I felt no guilt as I woke him; he'd had more than six hours
undisturbed. I wanted to know what was so important. He came awake suddenly.
"Where am I?" he demanded.
"August fourteenth," I told him.
That seemed to satisfy him, but he frowned at me in suspicion. "What do
you want? Why'd you wake me?" "What was supposed to happen last night? "Last
night?"
"The thirteenth. You came to warn us of something. ..." I prompted.
"The thirteenth? That was a mistake. I wanted the twenty-third."
"Why? What happens on the twenty-third?"
He peered at me again. "You're too young." He pushed himself off the
bed and stood unsteadily. And tapped his belt and vanished.
Damn.
* * *
Naturally, I went straight to the twenty-third.
My old man was there, of course. A dozen times over. Wrinkled, gnarled,
and white. Their hands hovered in the air, or scrabbled across their laps
like spiders. They clawed, they plucked.
But not all of them were that old. There were one or two that even
looked familiar.
"Don?" I asked one who was wearing a faded shirt.
If I remembered correctly, he had gotten that ketchup stain on it just
a few hours ago at the poker table of the thirteenth.
He looked at me, startled. "Dan? You shouldn't be here. You're still
too young. I mean, let us take care of this for now. You go back to the
party."
"Huh?" I tried to draw him aside. "Just tell me what's going on."
"I can't," he whispered. "It wouldn't be a good idea "
Abruptly, a familiar business suit was standing before us. Was it the
same one? Probably. "I'll take over," he said to Don.
"Thanks," Don said, and fled in relief.
I looked at the other. "What's going on here?"
He looked at the clock in his timebelt. "In a few more minutes you'll
find out." He took me by the arm and led me across the room. "Stand here.
I'll stay right by you the whole time. Don't say anything. Don't do
anything. Just watch, this time around."
I shut my mouth and watched.
The air in the room was heavy. The few conversations still going on
were the merest of whispers. The supposedly silent hum of the air
conditioner was deafening. Almost all of these wrinkled faces, pale faces,
were deathly. The few tan ones stood out like spotlights. They were grim
too.
The old men, their eyes were like holes in lampshade faces, but nothing
glowed within. Their expressions were bleary. Uniform. Frightened.
And there were so many of them. More and more; the room was filling up.
This house, so often a happy place, was now a cloister house of the infirm.
The laughter of youth had shaded into the garish cackling of senility. What
had been a firm grip on life had degenerated into a plucking and desperate
claw, scratching on the edge of terror.
Who were these men why could I not accept what
I was seeing? And what drove them together here?

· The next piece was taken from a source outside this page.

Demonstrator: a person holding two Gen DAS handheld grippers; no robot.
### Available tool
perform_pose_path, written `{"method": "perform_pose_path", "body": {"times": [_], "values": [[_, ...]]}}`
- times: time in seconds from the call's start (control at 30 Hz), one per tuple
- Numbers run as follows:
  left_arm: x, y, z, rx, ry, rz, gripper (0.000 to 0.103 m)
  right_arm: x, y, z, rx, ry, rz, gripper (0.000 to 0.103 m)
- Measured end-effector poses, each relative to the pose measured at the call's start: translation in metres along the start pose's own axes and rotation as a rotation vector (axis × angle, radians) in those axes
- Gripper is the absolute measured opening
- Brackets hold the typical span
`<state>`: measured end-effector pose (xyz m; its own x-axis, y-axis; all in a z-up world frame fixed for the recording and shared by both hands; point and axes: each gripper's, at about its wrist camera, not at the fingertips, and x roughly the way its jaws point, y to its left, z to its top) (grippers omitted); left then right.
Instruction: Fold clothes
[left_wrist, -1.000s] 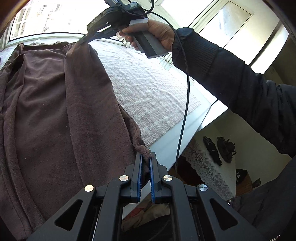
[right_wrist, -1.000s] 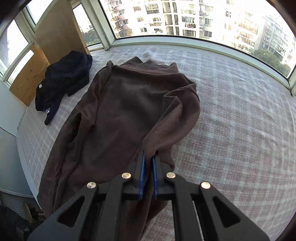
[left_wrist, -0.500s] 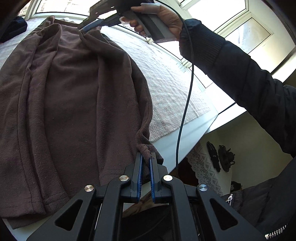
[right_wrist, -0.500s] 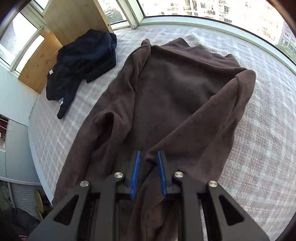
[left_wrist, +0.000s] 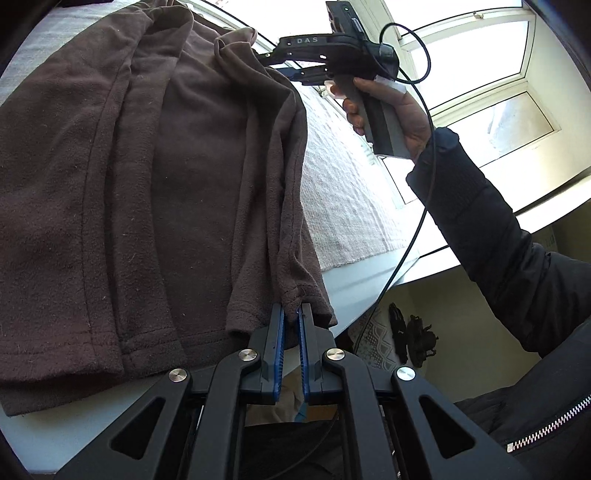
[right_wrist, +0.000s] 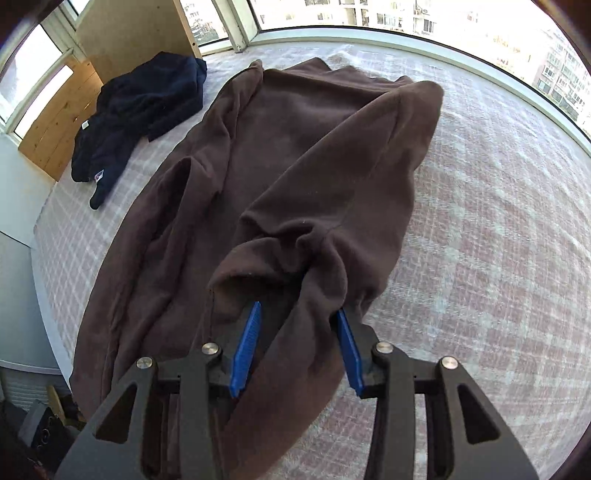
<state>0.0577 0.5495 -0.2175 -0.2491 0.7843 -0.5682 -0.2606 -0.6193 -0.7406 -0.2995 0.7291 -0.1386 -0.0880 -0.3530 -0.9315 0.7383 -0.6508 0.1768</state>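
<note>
The left gripper (left_wrist: 290, 314) pinched the brown sweater's (right_wrist: 314, 147) hem; the right gripper (right_wrist: 299, 317) gaped wide, fabric draped between its fingers, a navy garment (right_wrist: 144, 107) lay at ten o'clock.

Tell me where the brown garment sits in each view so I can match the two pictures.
Left wrist: brown garment fills the left and centre; its hem corner is pinched in the left gripper.
Right wrist: it runs from top centre down to the open right gripper, draped between the pads.
Shared landmark: the plaid cover beneath it.
</note>
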Motion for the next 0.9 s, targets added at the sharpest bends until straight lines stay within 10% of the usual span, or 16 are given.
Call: {"method": "perform_pose_path", "body": {"times": [0.37,0.7,0.9], "values": [[-0.015,-0.001,-0.004,0.056,-0.018,0.057,0.003,-0.044,0.009,-0.012,0.021,-0.102,0.019,0.043],[-0.024,-0.006,-0.004,0.102,-0.024,0.088,0.003,-0.009,0.064,-0.029,-0.155,0.084,-0.104,0.044],[-0.036,-0.026,0.012,0.218,-0.011,0.175,0.003,0.006,0.071,-0.023,-0.126,0.076,0.005,0.044]]}}
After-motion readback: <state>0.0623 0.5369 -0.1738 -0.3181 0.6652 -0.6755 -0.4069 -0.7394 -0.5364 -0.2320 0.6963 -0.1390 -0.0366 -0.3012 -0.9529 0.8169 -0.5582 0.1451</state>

How old am I? (And here is the fear ) I don't know. I don't know.
Am I one of the tan faces or the pale ones? Does my skin hang in pale
folds, bleached by age? (I touch my cheek hesitantly.)
As the air pops! softly
and the body that crumples to the floor is me.
* * *
Of course.
It was the jump-shock that killed him. Will kill me.
He was old. The oldest of them all. (But not so old as to be
distinguishable from the rest. He could have been any of them. Us.)

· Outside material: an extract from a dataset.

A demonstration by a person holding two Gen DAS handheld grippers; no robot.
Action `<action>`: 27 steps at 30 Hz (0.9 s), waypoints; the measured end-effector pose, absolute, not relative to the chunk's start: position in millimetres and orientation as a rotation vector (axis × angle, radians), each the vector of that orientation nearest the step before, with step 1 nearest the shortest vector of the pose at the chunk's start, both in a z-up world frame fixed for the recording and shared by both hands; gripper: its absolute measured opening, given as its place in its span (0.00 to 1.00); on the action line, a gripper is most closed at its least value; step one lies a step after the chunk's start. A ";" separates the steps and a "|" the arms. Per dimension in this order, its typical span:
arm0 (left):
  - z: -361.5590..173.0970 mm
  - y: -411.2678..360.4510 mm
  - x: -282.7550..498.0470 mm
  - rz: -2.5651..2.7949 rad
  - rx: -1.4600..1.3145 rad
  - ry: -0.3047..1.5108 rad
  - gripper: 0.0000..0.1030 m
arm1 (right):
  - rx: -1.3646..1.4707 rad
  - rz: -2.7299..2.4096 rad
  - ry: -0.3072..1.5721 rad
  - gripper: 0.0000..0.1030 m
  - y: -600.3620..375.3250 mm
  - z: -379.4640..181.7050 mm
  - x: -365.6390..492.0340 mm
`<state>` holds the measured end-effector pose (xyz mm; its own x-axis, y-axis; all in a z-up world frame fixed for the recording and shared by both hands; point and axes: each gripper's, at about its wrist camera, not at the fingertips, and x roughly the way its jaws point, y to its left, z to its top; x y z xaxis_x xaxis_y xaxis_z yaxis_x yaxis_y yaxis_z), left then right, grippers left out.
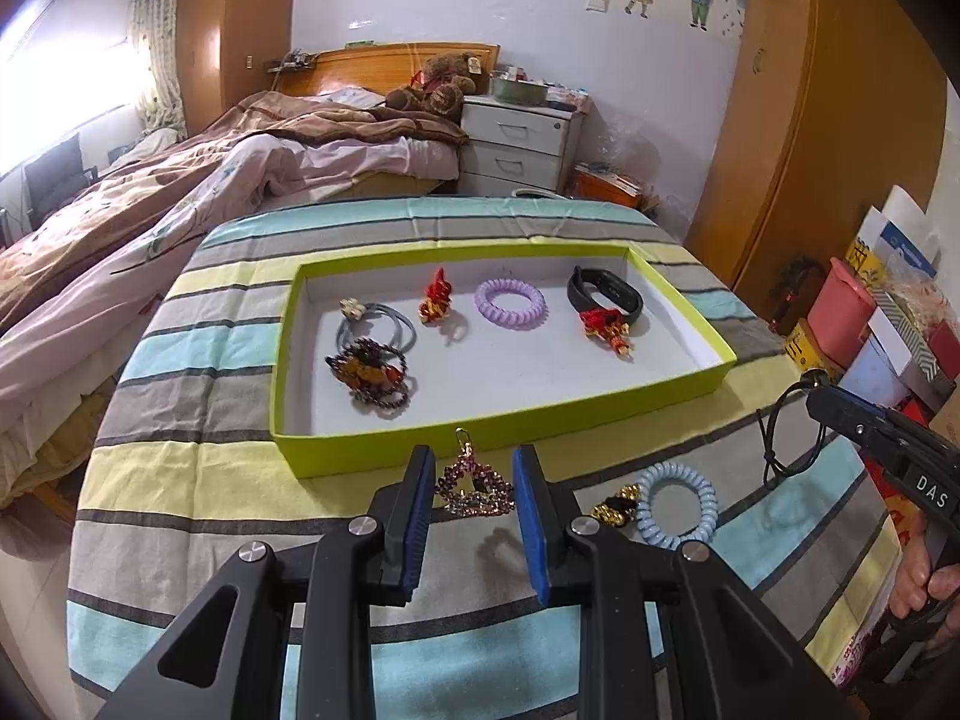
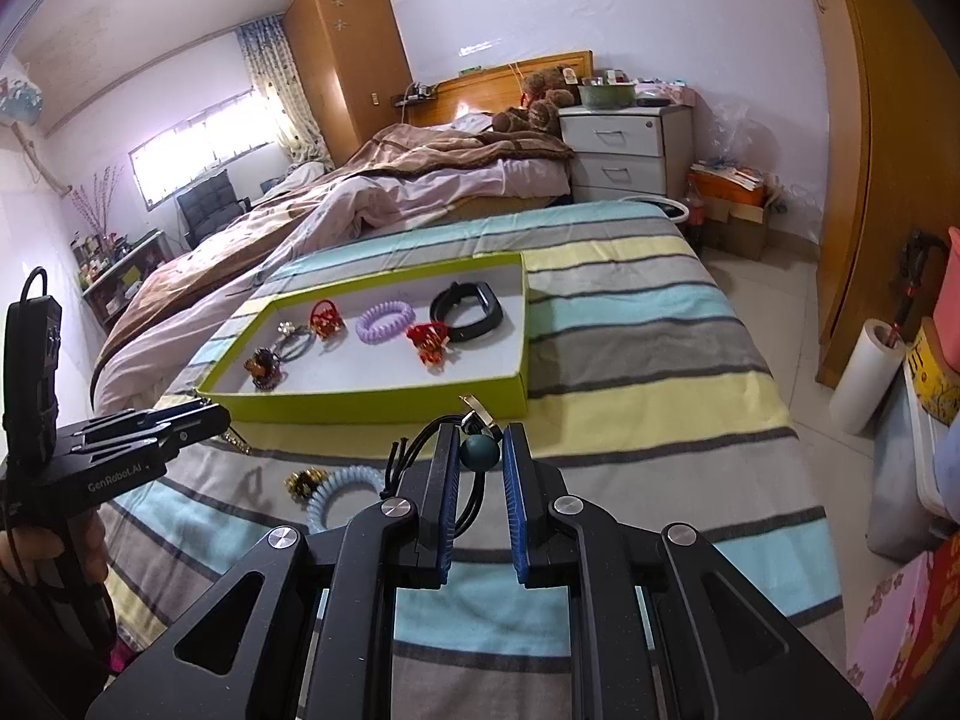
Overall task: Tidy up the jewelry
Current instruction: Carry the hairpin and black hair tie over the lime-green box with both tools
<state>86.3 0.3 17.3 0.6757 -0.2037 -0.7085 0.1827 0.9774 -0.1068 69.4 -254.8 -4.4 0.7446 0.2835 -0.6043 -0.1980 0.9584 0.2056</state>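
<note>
A lime-green tray [image 1: 360, 455] [image 2: 360, 413] with a white floor lies on the striped cloth. It holds a purple spiral hair tie [image 1: 510, 298], a black wristband [image 1: 606, 291], red ornaments and a dark beaded bracelet [image 1: 375, 375]. My left gripper [image 1: 474, 463] is shut on a beaded purple-and-gold heart ornament [image 1: 477, 487], held just above the cloth in front of the tray, over its own shadow. My right gripper [image 2: 480, 441] is shut on a black cord with a dark teal bead [image 2: 480, 451] and a metal clasp. In the right wrist view the left gripper [image 2: 201, 417] shows at the left.
A light blue spiral hair tie [image 1: 678, 504] [image 2: 342, 492] with a gold-and-black ornament [image 1: 618, 510] lies on the cloth between the two grippers. A bed with rumpled covers stands to the left. Boxes and a pink bin [image 1: 840, 306] are stacked on the right.
</note>
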 end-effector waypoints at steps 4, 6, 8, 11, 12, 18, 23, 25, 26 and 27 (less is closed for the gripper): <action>26.3 3.4 89.7 -0.225 -0.043 0.791 0.26 | 0.120 0.278 0.664 0.14 -248.8 5.2 74.6; 32.8 3.4 92.3 -0.223 -0.036 0.782 0.26 | 0.118 0.291 0.662 0.14 -244.9 10.1 82.0; 40.2 3.6 96.5 -0.227 -0.034 0.770 0.26 | 0.106 0.294 0.660 0.14 -240.2 13.7 87.4; 46.7 5.6 109.2 -0.243 -0.053 0.774 0.26 | 0.103 0.311 0.660 0.14 -232.4 18.6 100.7; 47.7 5.9 114.1 -0.240 -0.052 0.778 0.26 | 0.100 0.316 0.663 0.14 -229.9 18.5 104.3; 47.2 3.2 141.1 -0.249 -0.049 0.798 0.26 | 0.101 0.348 0.697 0.14 -214.4 15.2 135.5; 36.4 1.0 162.9 -0.263 -0.073 0.833 0.26 | 0.080 0.356 0.726 0.14 -197.3 7.2 157.8; 30.9 -0.3 168.3 -0.264 -0.068 0.845 0.26 | 0.074 0.363 0.748 0.14 -194.0 2.3 164.0; 27.7 -0.7 171.3 -0.266 -0.070 0.852 0.26 | 0.066 0.369 0.762 0.14 -190.9 -1.6 168.1; 24.5 -1.1 174.3 -0.268 -0.072 0.860 0.26 | 0.059 0.372 0.771 0.14 -188.7 -4.2 170.0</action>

There was silence in the room. Then a soft shad-
owed sigh, almost a sound of relief, as too many ancient
lungs released their burden of breaths held too long.
They'd been expecting this, waiting for it eagerly? the curiosity of
the morbid draws them again and again until the room is crowded with fearful
old men. Each praying that, somehow, this time it won't happen. And each
terrified that it will.
And perhaps perhaps each is most afraid that the next time he comes to
this moment, he will not be a witness, but the guest of honor himself. . . .
* * *
Two of the younger men (younger? They were older than I or were they?)
moved to the body. It was still warm. One of them clicked the belt open; the
last setting on it was 5:30, March 16, 1975. (Meaningless, of course. He
could have come from there, or it could have been a date held in storage.
There was no way of knowing.)
They took charge efficiently, as if they had done this before. Many
times before. (And in a way, they had.) They slung the body between them,
tapped their belts and vanished.
"What're they going to do with him?" I asked the
Don in the business suit,
"Take him back to his own time, to a place where he can be buried."
"Where?"
He shook his head. "Uh-uh. When the time comes youll know. Right now it
wouldn't be a good idea." "But the funeral "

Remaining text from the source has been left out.